Elle l’apercevait depuis la fenêtre de la cuisine. Il était assis au bord du trottoir ; il ne jouait ni avec ses camions, ni avec son chariot, ni même avec le planeur en balsa qui lui avait tant fait plaisir quand Jack le lui avait offert la semaine dernière. Guettant l’arrivée de leur vieille Volkswagen déglinguée, les coudes plantés sur les cuisses, le menton calé dans les mains, il était l’image même du gosse de cinq ans qui attend son père.

Wendy se sentit soudain triste, triste à pleurer.

Elle accrocha le torchon au porte-serviettes au-dessus de l’évier et descendit l’escalier en boutonnant les deux premiers boutons de son chemisier. Jack et sa foutue fierté ! « Mais non, Al, je n’ai pas besoin d’une avance, nous avons encore de quoi vivre. » Les murs du couloir étaient rayés, barbouillés de crayon gras et de peinture. L’escalier était trop raide, le bois se fendillait, tout l’immeuble sentait le vieux et le rance. Est-ce que c’était un cadre convenable pour Danny après la jolie petite maison de briques de Stovington ? Et, par-dessus le marché, le couple qui vivait au-dessus, au deuxième, non seulement n’était pas marié — ce qui ne la dérangeait pas — mais n’arrêtait pas de se taper dessus, ce qui l’effrayait.
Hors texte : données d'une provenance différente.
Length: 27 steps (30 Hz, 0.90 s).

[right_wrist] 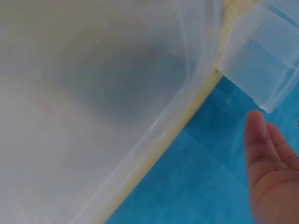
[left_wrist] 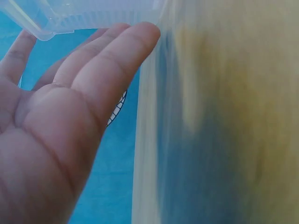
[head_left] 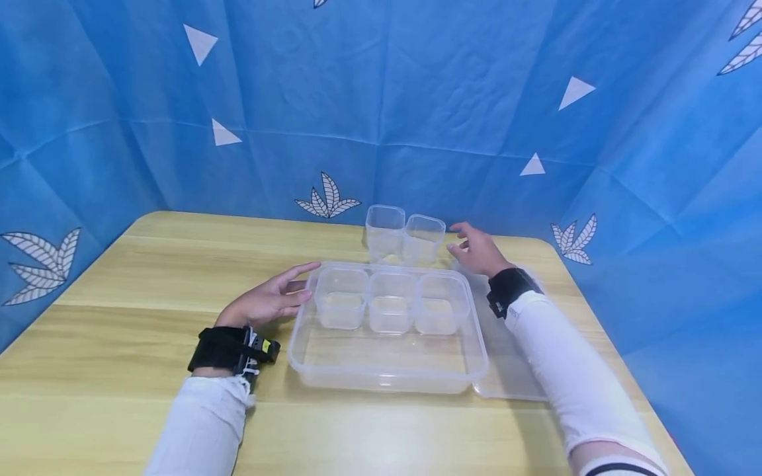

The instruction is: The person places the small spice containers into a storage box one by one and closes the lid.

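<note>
A large clear plastic box (head_left: 387, 380) stands on the table with three small clear cups (head_left: 389, 314) in a row along its far side. My left hand (head_left: 268, 299) is at the box's left wall, fingers nearly straight and touching or very near it. In the left wrist view the fingertips of this hand (left_wrist: 84, 98) reach the box's edge (left_wrist: 107, 14). Behind the box stand two more clear cups, a left one (head_left: 385, 228) and a right one (head_left: 425, 235). Close to the right one, apart from it, my right hand (head_left: 476, 250) has loosely bent fingers and holds nothing.
A flat translucent lid (head_left: 506, 370) lies right of the box, partly under my right forearm. The wooden table (head_left: 149, 291) ends at a blue patterned cloth (head_left: 381, 99) behind and at the sides.
</note>
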### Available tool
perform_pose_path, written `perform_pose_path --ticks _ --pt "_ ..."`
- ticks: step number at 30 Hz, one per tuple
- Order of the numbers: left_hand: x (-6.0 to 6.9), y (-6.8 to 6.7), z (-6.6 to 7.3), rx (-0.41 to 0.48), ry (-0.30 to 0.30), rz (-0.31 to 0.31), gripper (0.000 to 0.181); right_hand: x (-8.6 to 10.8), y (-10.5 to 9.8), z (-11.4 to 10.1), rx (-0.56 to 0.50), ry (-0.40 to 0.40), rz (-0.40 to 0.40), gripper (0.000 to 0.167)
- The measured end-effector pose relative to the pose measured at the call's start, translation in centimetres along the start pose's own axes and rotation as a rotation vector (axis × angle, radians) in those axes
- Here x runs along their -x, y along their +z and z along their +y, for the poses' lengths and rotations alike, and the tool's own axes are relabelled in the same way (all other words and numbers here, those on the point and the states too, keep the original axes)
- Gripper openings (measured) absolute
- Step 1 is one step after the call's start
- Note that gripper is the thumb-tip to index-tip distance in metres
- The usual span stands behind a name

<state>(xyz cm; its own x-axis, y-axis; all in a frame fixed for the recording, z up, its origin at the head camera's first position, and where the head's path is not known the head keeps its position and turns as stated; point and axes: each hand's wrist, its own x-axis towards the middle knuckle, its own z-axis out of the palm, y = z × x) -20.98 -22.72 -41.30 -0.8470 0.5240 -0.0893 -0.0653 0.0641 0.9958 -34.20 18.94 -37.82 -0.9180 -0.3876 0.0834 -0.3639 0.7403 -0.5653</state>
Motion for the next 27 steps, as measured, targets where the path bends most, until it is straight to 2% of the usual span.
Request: perform_pose_path --ticks 8,14,18,22,27 --pt "0.0 -0.2 0.2 -0.03 0.0 -0.004 0.069 -1.0 1.4 -0.4 0.008 -0.016 -0.012 0.046" --pt "0.1 0.1 0.2 -0.031 -0.016 0.014 0.069 -1.4 2.4 -0.5 -0.023 -0.046 0.014 0.022" --pt "0.1 0.2 0.2 -0.025 -0.02 0.016 0.068 -1.7 3.0 -0.6 -0.038 -0.022 0.042 0.013" --pt "0.1 0.2 0.3 -0.038 -0.018 0.016 0.068 -2.0 3.4 -0.7 -0.055 0.023 0.065 0.012" --pt "0.2 0.0 0.3 -0.08 -0.009 0.011 0.07 -2.0 3.6 -0.7 -0.081 0.028 0.081 0.011"
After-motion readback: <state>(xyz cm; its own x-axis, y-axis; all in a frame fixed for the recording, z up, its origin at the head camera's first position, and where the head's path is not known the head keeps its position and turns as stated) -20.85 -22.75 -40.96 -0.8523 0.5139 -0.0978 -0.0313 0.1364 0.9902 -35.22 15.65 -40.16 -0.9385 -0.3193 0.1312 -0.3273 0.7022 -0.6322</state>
Pendant la semaine, il y avait bien des petites bagarres préliminaires, mais c’était le vendredi soir, après la fermeture des bars, que les choses commençaient à se gâter sérieusement. Le grand match de boxe du vendredi soir, plaisantait Jack, mais ce n’était pas drôle. La femme — elle s’appelait Eliane — finissait toujours par pleurer et supplier en vain : « Arrête, je t’en prie, arrête ! » Et l’homme — qui se nommait Tom —, au lieu de s’arrêter, hurlait de plus belle. Une fois, ils avaient même réussi à réveiller Danny qui pourtant avait un sommeil de plomb. Le lendemain matin, quand Tom avait quitté l’immeuble, Jack l’avait suivi et l’avait abordé, espérant le raisonner. Voyant que Tom ne voulait rien entendre, Jack lui avait dit quelque chose à l’oreille que Wendy n’avait pas pu saisir. Mais Tom avait secoué la tête et avait tourné les talons, l’air buté. Une semaine s’était écoulée depuis l’incident et, bien que pendant quelques jours ils eussent constaté une légère amélioration, au week-end suivant tout était rentré dans l’ordre, ou plutôt dans le désordre. C’était mauvais pour Danny.